Fabrication of a novel magnetic rubidium ion-imprinted polymer for selective separation

Abstract

With the increasing demand for rubidium resources, the development of adsorbents that can be simply, quickly, and selectively extracted is of great importance. In this study, a novel magnetic ion-imprinted polymer (MIIP) for Rb⁺ was synthesized by combining the surface imprinting technology with the magnetic separation technology. Polydopamine-coated magnetic graphite oxide was used as the basic skeleton material, and then modified with the silane coupling agent. Methacrylic acid and 18-crown-6 (18C6) were respectively used as the functional monomers and ligands with recognition ability, which were polymerized at the surface of the magnetic carrier. The chemical composition, structure, and properties of MIIP were characterized using Fourier transform infrared spectroscopy (FTIR), thermogravimetric analysis (TGA), scanning electron microscopy (SEM), transmission electron microscopy (TEM), and X-ray photoelectron spectroscopy (XPS).
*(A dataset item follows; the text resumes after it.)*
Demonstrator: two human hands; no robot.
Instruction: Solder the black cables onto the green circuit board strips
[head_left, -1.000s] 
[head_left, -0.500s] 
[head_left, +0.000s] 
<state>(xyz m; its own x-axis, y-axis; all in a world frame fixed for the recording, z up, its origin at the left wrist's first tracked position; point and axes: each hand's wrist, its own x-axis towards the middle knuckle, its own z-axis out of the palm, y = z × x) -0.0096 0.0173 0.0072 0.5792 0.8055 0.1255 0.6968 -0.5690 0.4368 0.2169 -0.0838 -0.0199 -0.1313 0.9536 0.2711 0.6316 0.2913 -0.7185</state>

Furthermore, the optimal conditions of the adsorption behavior were explored. Also, the results displayed that the maximum adsorption capacity reached 186 mg g⁻¹ in 400 mg L⁻¹ Rb⁺ solution (pH = 10). The adsorption studies demonstrate that the adsorption behavior of MIIP corresponds to the Langmuir model and the process is surface reaction-controlled chemisorption. The synthesized MIIP shows promising selectivity in the competition of K⁺, Li⁺, Na⁺, Mg²⁺, and Ca²⁺. Moreover, MIIP still shows a high adsorption efficiency (>87%) after seven adsorption–desorption cycles, which indicates that the obtained magnetic imprinted polymer has excellent regeneration and stability.